**Exercise objective:**
Could you print the stretch of lines below from the one with "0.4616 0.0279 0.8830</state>" through the one with "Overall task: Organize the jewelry", exactly as they stand and without any pictures?

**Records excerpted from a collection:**
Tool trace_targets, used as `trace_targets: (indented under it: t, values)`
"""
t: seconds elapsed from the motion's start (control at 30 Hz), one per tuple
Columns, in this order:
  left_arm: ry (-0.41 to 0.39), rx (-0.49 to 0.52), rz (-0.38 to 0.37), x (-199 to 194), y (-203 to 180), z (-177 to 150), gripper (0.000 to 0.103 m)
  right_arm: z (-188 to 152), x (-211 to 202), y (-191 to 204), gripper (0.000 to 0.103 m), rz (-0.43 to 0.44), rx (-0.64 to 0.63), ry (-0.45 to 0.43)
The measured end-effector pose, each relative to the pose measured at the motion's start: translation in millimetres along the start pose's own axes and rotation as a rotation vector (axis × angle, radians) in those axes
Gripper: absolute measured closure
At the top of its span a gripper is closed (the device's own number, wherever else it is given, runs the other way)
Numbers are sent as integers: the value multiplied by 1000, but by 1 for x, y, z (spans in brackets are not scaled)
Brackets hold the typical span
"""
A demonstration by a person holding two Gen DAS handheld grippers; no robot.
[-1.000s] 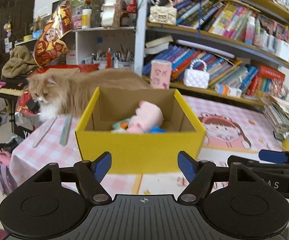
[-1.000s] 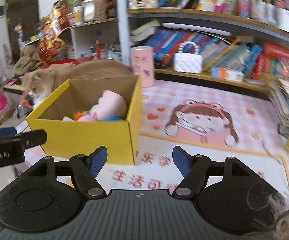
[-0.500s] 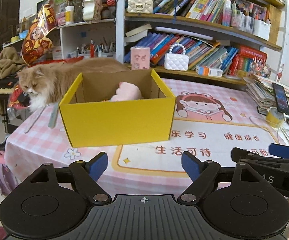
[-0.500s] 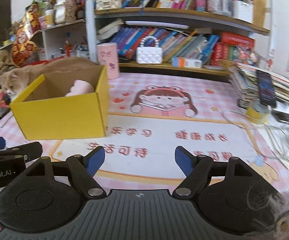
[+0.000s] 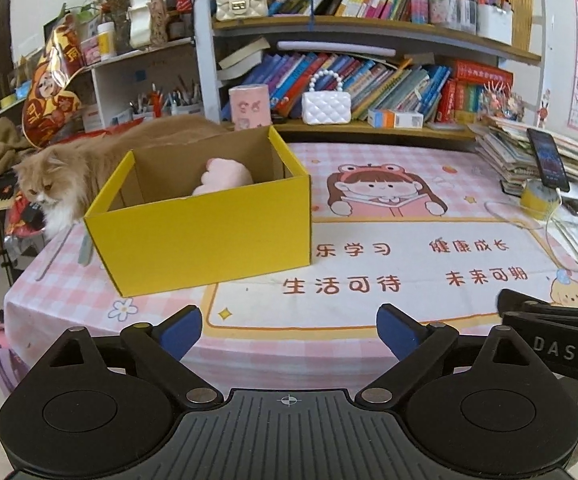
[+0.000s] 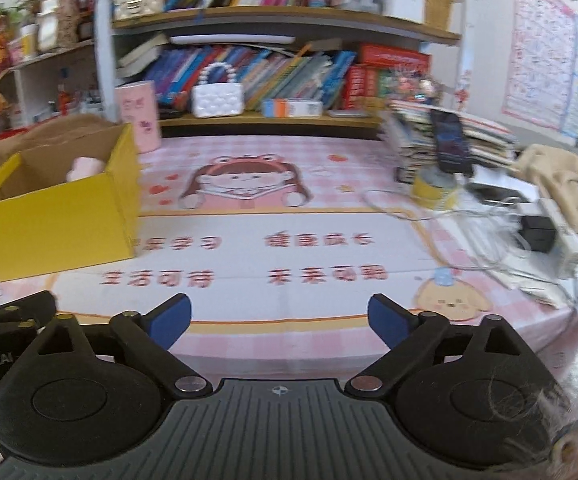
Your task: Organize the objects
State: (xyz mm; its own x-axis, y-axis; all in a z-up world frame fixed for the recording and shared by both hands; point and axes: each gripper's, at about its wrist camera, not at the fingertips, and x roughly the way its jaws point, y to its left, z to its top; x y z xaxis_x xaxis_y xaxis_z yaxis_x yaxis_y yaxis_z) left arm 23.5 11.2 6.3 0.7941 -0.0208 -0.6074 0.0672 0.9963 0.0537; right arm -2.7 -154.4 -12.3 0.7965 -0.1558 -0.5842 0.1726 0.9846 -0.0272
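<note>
Blue-padded, the left gripper (image 5: 289,330) and right gripper (image 6: 280,318) both gape wide and hold nothing, hovering over the table's (image 5: 369,320) near edge. Toward its left edge sits the yellow box (image 5: 205,232), a pink plush toy (image 5: 223,178) inside; a cat (image 5: 61,180) lies just behind.

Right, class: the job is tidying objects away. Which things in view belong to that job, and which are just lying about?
Part of the job:
- yellow box
- pink plush toy inside the box
- left tongs, open and empty
- right tongs, open and empty

Just lying about:
- cat behind the box
- white handbag on the shelf
- phone on the book pile
- pink canister
</note>
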Motion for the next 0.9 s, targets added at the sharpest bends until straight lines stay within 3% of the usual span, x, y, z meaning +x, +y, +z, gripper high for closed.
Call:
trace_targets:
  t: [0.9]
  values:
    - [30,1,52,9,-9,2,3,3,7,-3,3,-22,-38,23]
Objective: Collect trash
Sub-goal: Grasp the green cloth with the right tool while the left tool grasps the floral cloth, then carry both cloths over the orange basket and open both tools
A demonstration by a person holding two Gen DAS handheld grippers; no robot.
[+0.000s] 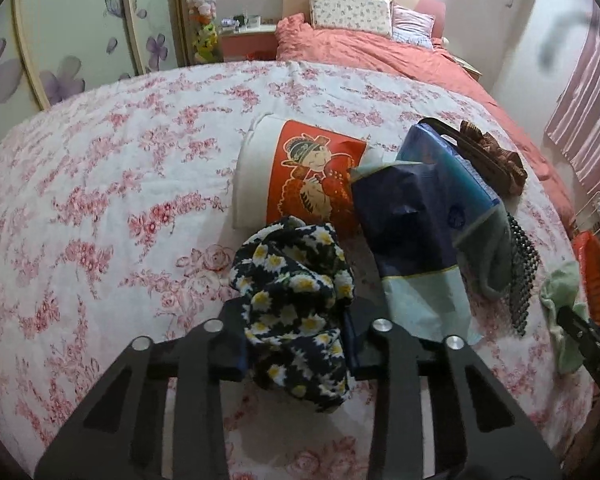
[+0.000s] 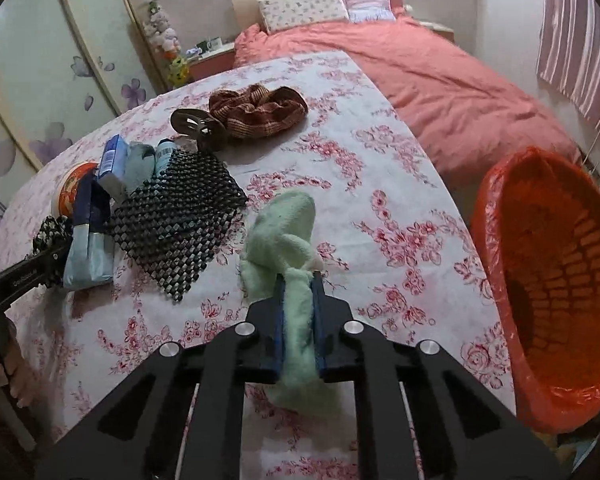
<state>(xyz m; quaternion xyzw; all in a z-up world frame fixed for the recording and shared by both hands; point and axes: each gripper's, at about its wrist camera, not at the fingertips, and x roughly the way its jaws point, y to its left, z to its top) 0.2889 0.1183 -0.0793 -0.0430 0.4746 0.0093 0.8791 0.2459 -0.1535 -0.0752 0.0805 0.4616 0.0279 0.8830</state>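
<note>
A pale green cloth (image 2: 296, 240) is pinched between the pads of the right gripper (image 2: 298, 280), held over the flowered bedspread (image 2: 380, 160) near its right edge, beside the orange lined bin (image 2: 540, 280). A crumpled daisy-print cloth (image 1: 296, 292) is clamped in the left gripper (image 1: 298, 320), near the bedspread's front edge. Behind it, a red-printed white tub (image 1: 300, 176) and a dark blue packet (image 1: 404, 216) are lying touching.
</note>
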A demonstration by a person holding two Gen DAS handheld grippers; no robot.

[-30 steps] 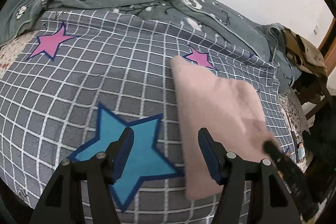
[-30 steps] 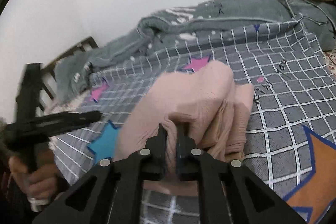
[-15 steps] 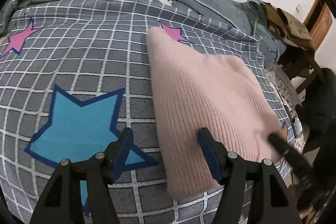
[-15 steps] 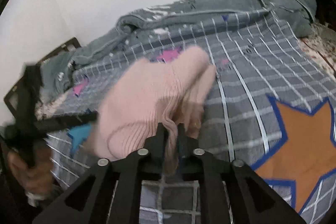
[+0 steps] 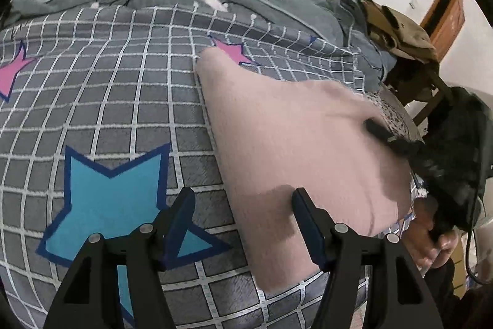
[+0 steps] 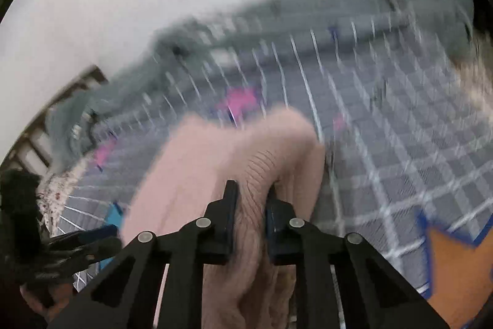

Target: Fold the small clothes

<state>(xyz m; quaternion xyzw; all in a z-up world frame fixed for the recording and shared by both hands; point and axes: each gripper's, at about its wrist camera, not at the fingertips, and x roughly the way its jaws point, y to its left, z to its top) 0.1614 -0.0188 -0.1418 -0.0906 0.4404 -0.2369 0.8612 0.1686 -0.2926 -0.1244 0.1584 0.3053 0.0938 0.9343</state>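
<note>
Right gripper (image 6: 250, 199) pinches pink knit (image 6: 215, 162); left gripper (image 5: 242, 215) spread, empty.

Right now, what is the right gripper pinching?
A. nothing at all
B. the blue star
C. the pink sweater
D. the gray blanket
C: in the right wrist view, the right gripper has a bunched ridge of the pink sweater between its two fingers, lifted off the checked bedspread.
</note>
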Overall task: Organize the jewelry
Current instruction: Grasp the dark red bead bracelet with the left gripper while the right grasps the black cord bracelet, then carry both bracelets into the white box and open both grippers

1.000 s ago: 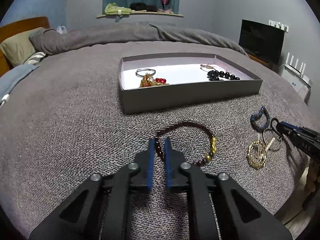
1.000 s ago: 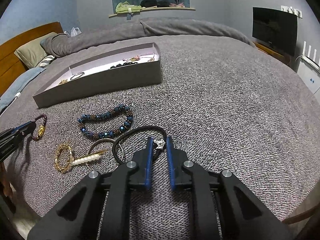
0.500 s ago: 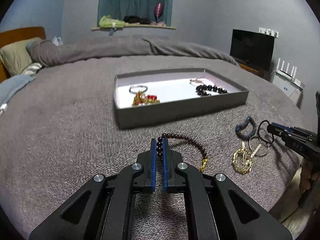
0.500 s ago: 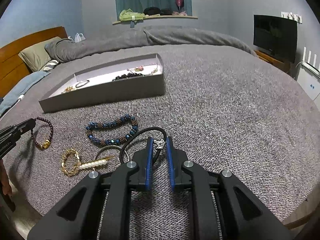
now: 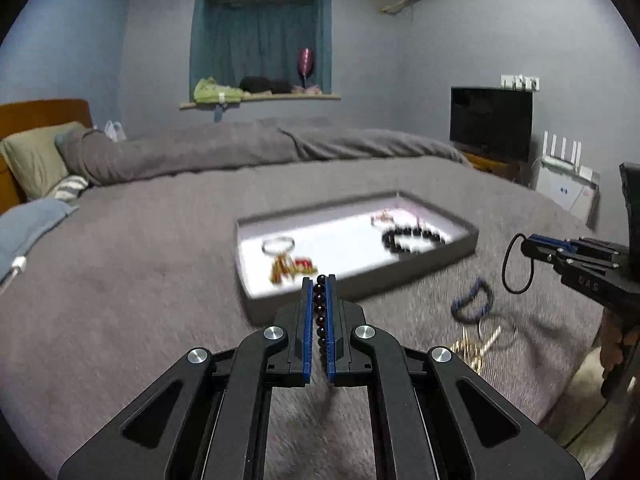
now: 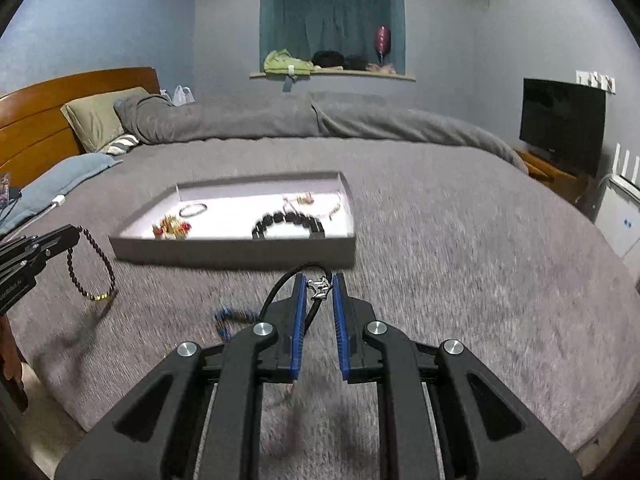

**Solution to this problem:**
<state>(xyz m; quaternion xyzw; all in a z-up world frame fixed for the recording and shared by both hands; point and axes: each gripper's, at about its wrist camera, not at the fingertips, and x roughly the way its jaws point, y to its left, z to its top) 0.2889 0.1183 -0.0793 -0.0430 0.4746 0.0093 0.8791 0.2459 -0.1535 -0.0752 0.0805 0.4616 0.0279 0.8830</state>
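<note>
A pale green cloth (image 2: 296, 240) is pinched between the pads of the right gripper (image 2: 298, 280), held over the flowered bedspread (image 2: 380, 160) near its right edge, beside the orange lined bin (image 2: 540, 280). A crumpled daisy-print cloth (image 1: 296, 292) is clamped in the left gripper (image 1: 298, 320), near the bedspread's front edge. Behind it, a red-printed white tub (image 1: 300, 176) and a dark blue packet (image 1: 404, 216) are lying touching.
</note>
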A demonstration by a person holding two Gen DAS handheld grippers; no robot.

[-30 steps] 
[-30 steps] 
[-15 steps] 
[-15 steps] 
[+0 steps] 
[+0 steps] 

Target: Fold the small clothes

<state>(xyz m; quaternion xyzw; all in a z-up world frame fixed for the recording and shared by both hands; point and axes: each gripper's, at about its wrist camera, not at the fingertips, and x roughly the way its jaws point, y to its left, z to its top) 0.1614 -0.0188 -0.1418 -0.0906 0.4404 -0.2369 0.8612 0.1686 -0.2926 -0.1244 0.1584 0.3053 0.0938 0.9343</state>
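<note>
Right gripper (image 6: 250, 199) pinches pink knit (image 6: 215, 162); left gripper (image 5: 242, 215) spread, empty.

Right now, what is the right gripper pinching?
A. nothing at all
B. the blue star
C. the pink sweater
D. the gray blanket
C: in the right wrist view, the right gripper has a bunched ridge of the pink sweater between its two fingers, lifted off the checked bedspread.
</note>
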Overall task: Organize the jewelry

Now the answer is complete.